» **Task brief**:
Some lines in the entries contain the word "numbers". Copy all of them.

Data items:
******************************

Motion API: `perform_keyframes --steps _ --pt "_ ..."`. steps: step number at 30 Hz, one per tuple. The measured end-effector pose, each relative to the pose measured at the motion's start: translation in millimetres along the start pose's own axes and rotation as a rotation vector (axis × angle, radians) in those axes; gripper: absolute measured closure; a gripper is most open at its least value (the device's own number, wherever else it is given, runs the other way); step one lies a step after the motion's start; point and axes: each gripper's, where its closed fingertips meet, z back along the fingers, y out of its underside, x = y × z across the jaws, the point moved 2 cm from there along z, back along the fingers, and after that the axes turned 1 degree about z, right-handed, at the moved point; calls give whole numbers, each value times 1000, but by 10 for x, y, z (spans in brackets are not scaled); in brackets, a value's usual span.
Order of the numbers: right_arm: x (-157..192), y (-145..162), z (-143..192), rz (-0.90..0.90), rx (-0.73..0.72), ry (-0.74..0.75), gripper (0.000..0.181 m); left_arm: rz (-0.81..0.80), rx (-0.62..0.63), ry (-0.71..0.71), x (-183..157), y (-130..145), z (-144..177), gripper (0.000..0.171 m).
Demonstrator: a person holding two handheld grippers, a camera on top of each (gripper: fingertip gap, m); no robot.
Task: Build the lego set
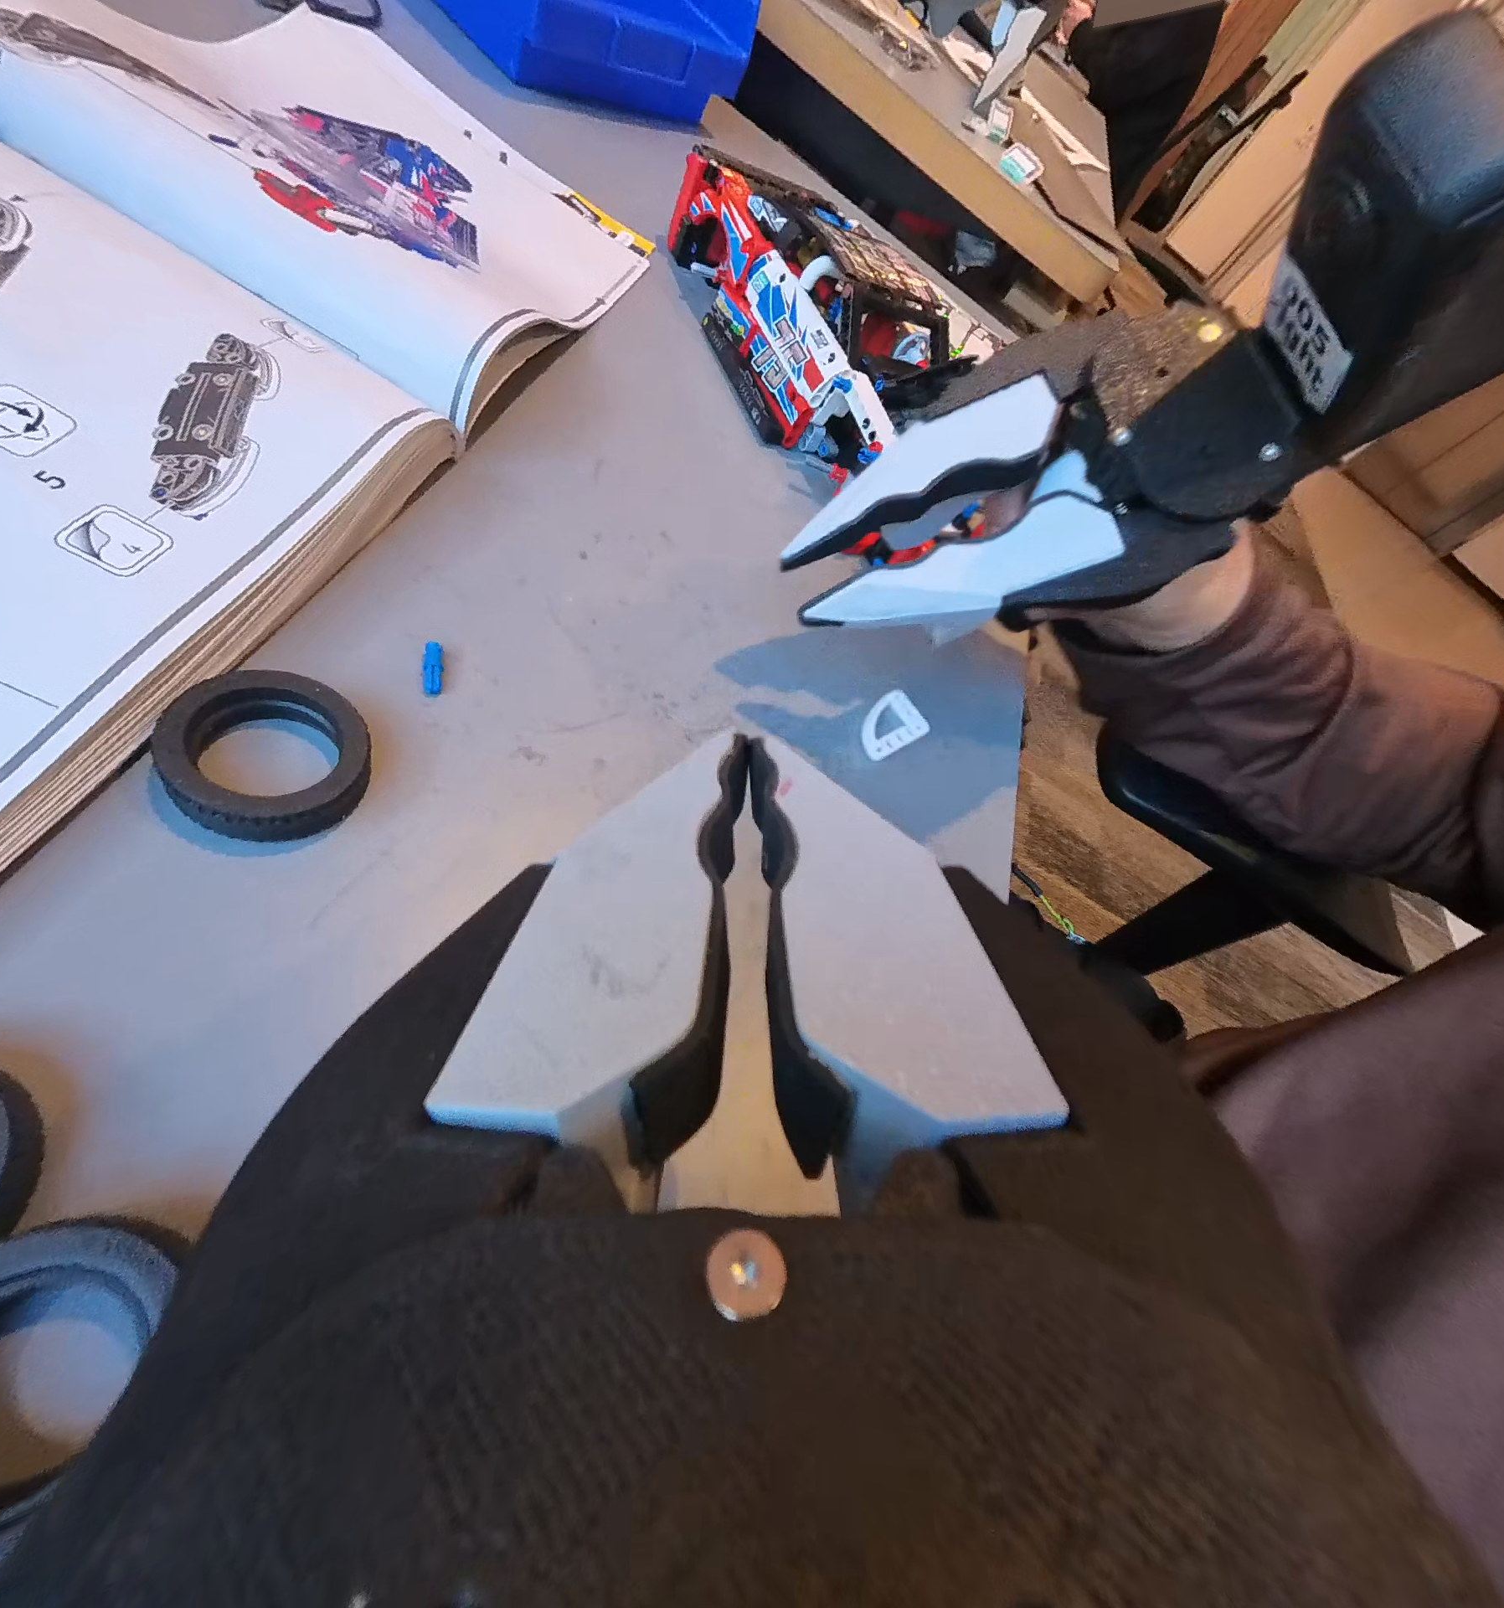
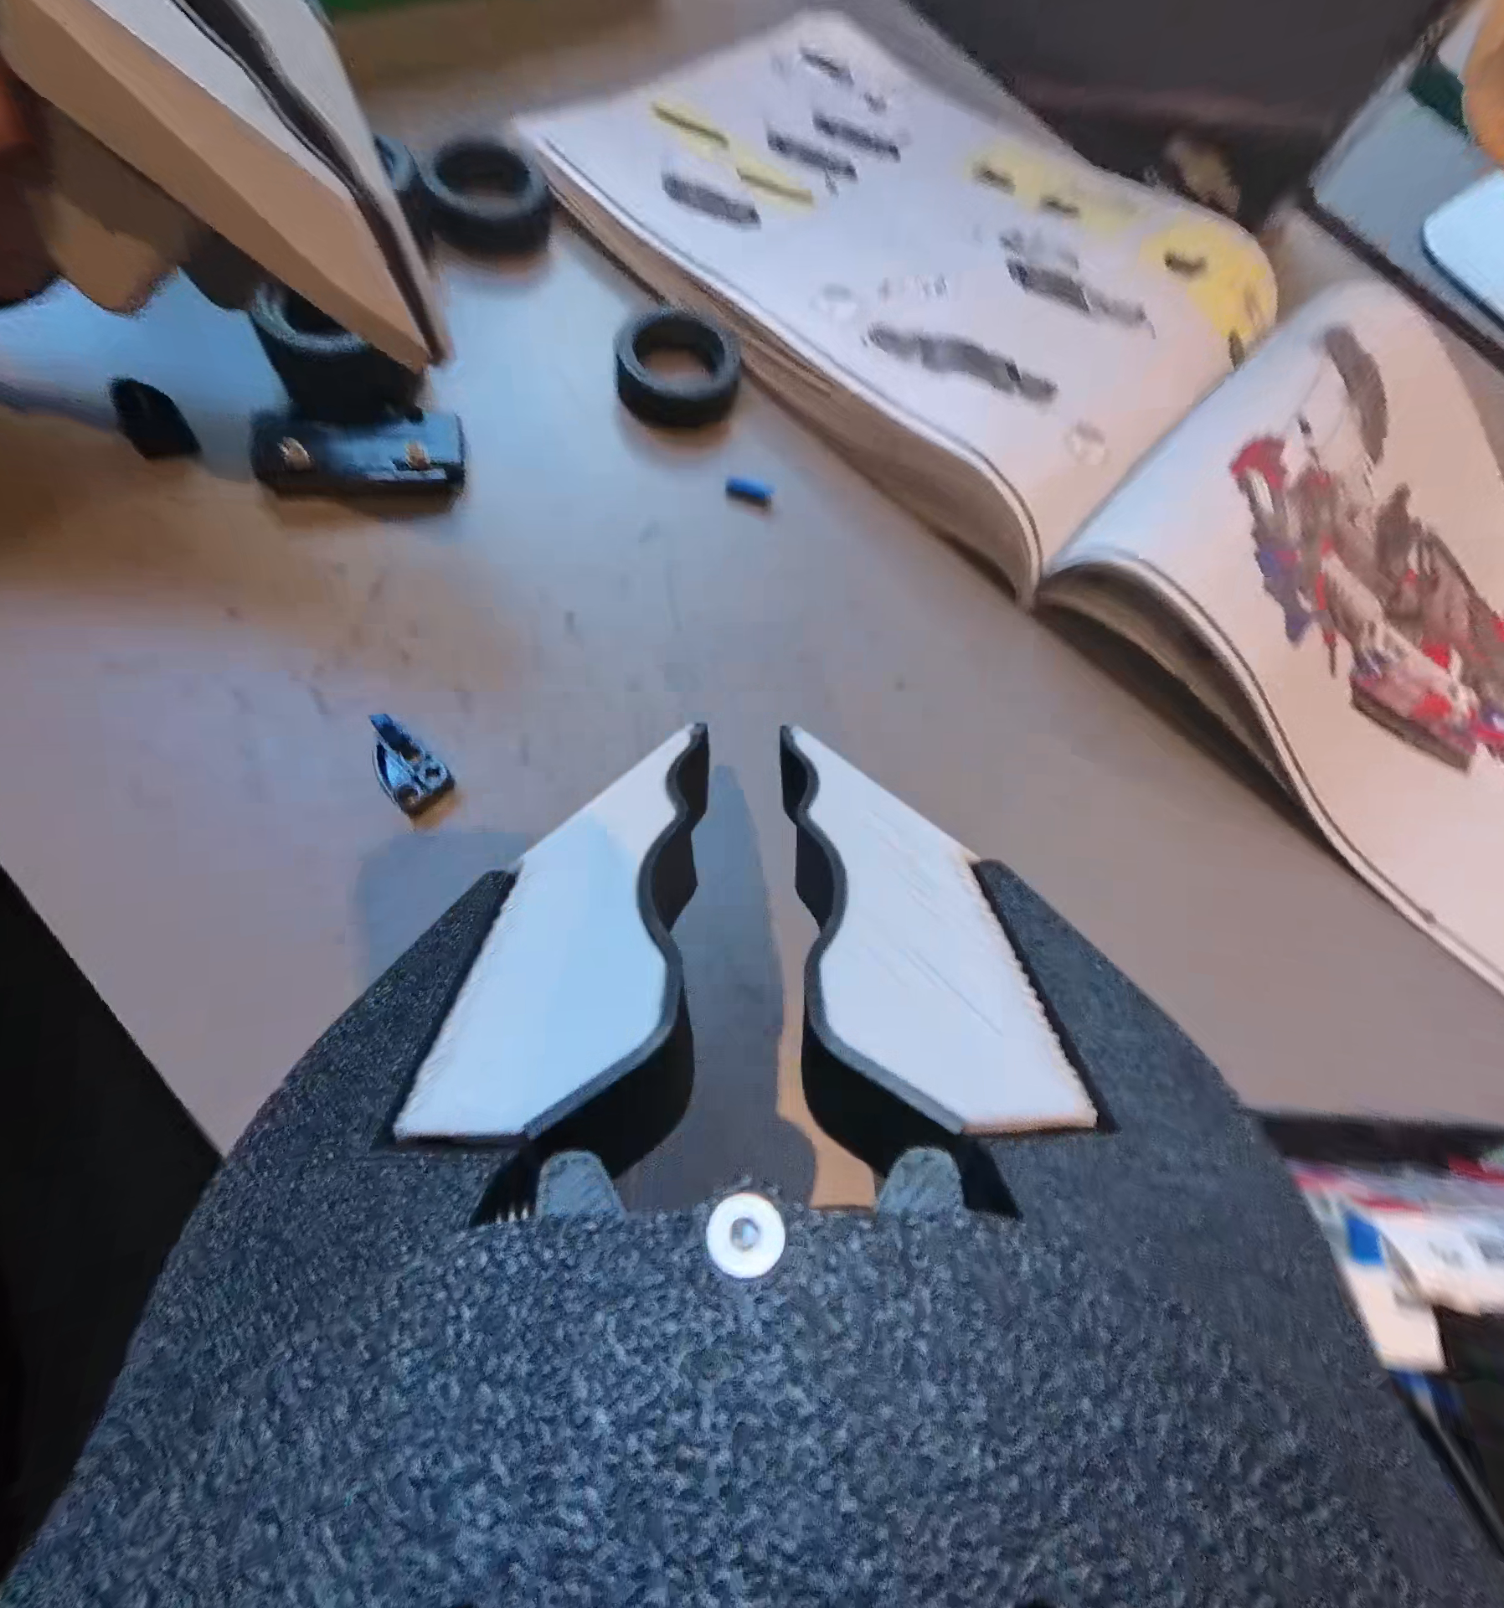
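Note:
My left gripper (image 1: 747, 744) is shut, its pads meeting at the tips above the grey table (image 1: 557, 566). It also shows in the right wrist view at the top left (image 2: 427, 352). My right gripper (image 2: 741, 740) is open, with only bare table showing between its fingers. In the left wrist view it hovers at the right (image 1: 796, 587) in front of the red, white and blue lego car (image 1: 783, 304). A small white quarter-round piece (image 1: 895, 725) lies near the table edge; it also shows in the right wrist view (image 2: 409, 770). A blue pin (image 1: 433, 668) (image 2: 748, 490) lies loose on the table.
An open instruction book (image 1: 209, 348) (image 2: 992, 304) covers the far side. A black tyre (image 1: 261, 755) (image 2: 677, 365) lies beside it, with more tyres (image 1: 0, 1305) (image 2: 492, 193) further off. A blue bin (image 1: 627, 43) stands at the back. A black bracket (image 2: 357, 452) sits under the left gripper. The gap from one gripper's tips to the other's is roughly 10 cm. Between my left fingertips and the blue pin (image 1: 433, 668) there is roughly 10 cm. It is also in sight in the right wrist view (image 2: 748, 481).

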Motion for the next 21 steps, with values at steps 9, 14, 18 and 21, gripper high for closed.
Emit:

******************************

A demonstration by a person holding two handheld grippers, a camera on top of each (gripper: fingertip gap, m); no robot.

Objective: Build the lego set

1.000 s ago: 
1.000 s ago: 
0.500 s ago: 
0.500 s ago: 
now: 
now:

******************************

» **Response area**:
Motion API: `perform_keyframes --steps _ --pt "_ ..."`. steps: step number at 30 Hz, one per tuple. The measured end-effector pose, each relative to the pose measured at the motion's start: translation in millimetres along the start pose's own axes and rotation as a rotation vector (axis × angle, radians) in those axes; gripper: absolute measured closure; a gripper is most open at its least value (the device's own number, wherever else it is given, runs the other way); step one lies a step after the motion's start; point and axes: each gripper's, where its closed fingertips meet, z back along the fingers, y out of its underside, x = y × z across the jaws, the point moved 2 cm from there along z, back along the fingers, and after that the axes turned 1 degree about z, right-handed, at the moved point; calls give whole numbers, each value times 1000, but by 10 for x, y, z (spans in brackets are not scaled); in brackets, a value's usual span.
Order of the numbers: right_arm: x (-157..192), y (-145..162), z (-143..192), rz (-0.90..0.90), rx (-0.73..0.72), ry (-0.74..0.75), gripper (0.000..0.181 m); left_arm: rz (-0.81..0.80), rx (-0.62..0.63), ry (-0.71..0.71), x (-183..157), y (-130..145), z (-144..177), gripper (0.000..0.171 m).

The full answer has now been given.